# Task brief
From the material below, set down exactly the lines that run from the one containing "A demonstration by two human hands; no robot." to the one containing "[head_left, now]", minus the pictures.

*** Stored data ***

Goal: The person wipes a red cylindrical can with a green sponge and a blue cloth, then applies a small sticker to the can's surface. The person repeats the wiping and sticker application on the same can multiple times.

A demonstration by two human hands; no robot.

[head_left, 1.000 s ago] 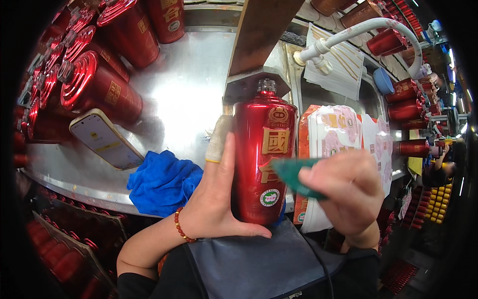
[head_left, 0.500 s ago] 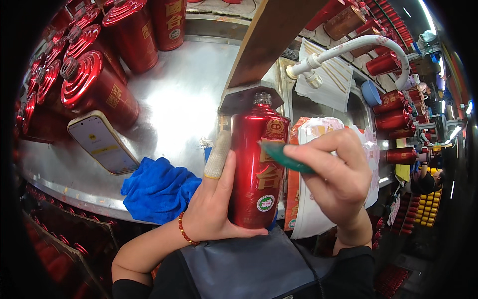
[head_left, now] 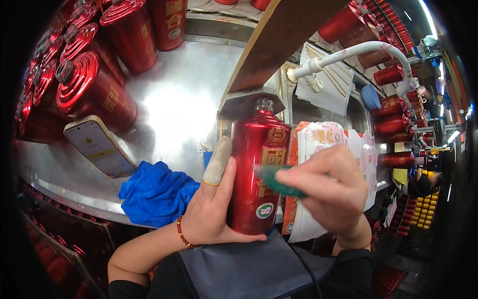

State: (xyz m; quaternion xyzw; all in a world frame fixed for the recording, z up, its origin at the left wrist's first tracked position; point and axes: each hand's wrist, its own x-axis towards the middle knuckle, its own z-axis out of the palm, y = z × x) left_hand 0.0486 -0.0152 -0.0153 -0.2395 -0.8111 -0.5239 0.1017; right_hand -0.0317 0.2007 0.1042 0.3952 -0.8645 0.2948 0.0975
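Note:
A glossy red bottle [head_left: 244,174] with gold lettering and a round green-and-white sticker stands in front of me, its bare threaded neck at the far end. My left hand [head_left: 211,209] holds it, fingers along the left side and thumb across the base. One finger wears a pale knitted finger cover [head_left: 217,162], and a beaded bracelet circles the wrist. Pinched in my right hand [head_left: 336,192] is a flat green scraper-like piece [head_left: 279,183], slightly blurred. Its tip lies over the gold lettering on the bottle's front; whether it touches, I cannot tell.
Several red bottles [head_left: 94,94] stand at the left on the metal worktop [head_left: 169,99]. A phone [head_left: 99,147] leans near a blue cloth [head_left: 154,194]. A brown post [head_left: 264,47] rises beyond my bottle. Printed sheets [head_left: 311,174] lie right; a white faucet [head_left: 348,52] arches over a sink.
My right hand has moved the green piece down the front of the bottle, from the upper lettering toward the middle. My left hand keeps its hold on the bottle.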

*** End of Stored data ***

# Reply to the exercise
A demonstration by two human hands; no robot.

[head_left, 1.000 s ago] 
[head_left, 0.500 s ago] 
[head_left, now] 

Nothing more remains in this exercise.